BEGIN
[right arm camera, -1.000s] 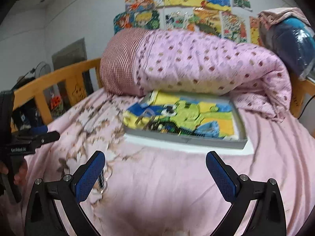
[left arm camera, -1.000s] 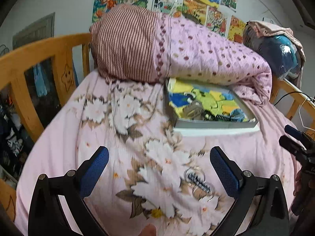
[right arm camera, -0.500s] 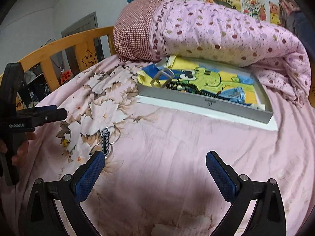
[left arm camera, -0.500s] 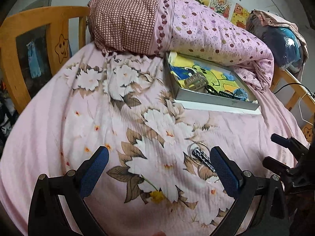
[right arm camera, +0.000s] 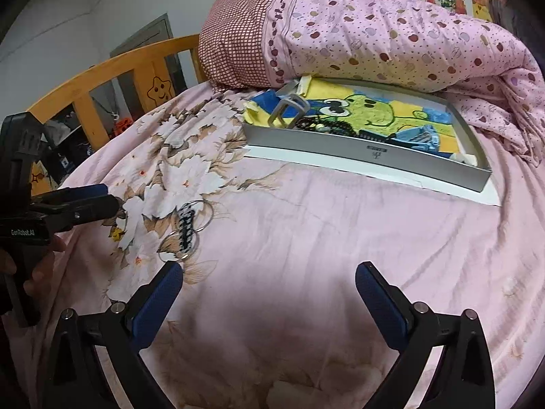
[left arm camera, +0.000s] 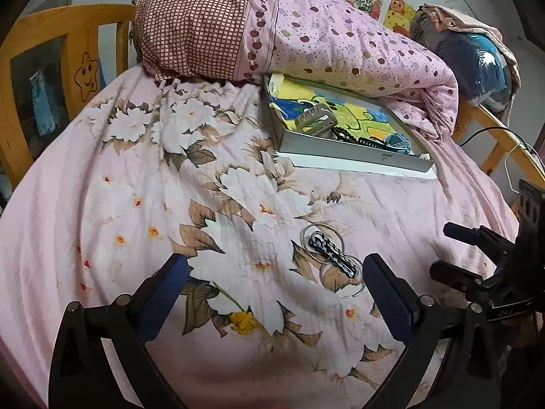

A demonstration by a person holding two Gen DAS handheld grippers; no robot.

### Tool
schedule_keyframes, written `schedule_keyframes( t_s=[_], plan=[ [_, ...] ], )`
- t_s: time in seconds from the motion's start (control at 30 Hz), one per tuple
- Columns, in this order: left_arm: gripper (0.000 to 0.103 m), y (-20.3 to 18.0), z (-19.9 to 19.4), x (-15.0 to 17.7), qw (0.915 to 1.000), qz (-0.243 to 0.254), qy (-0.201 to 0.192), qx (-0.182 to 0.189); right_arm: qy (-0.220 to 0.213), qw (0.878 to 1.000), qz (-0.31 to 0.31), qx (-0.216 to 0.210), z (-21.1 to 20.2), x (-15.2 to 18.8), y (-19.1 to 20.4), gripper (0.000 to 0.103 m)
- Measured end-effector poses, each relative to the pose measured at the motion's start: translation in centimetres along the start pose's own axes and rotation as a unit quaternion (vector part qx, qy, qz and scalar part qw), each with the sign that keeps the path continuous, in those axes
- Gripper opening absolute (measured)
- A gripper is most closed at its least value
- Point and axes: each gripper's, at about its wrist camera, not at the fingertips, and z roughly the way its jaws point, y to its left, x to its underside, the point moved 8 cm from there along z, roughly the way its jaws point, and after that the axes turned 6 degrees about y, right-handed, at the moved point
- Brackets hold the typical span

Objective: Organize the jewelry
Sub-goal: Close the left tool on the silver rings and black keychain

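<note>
One floral bedsheet, one rolled quilt at its far end, one gray tray holding a clip and beads. Two rings joined by a braided strap lie on the sheet, near the tray. Two grippers, left gripper and right gripper, both spread wide, holding nothing.

Two thin metal hoops lie on the floral bedsheet with one black-and-white braided chain across them. One grey tray sits beside one rolled quilt. Two grippers are in view.
</note>
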Motion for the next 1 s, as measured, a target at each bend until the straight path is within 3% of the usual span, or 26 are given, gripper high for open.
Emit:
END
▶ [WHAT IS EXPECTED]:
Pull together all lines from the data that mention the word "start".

▶ [PROBLEM SOLUTION]:
- t_s: time in seconds from the motion's start (control at 30 Hz), one per tuple
- Measured end-effector poses, each relative to the pose measured at the motion's start: translation in centimetres along the start pose's own axes and rotation as a unit quaternion (vector part qx, qy, qz and scalar part qw), each with the sign that keeps the path continuous, in those axes

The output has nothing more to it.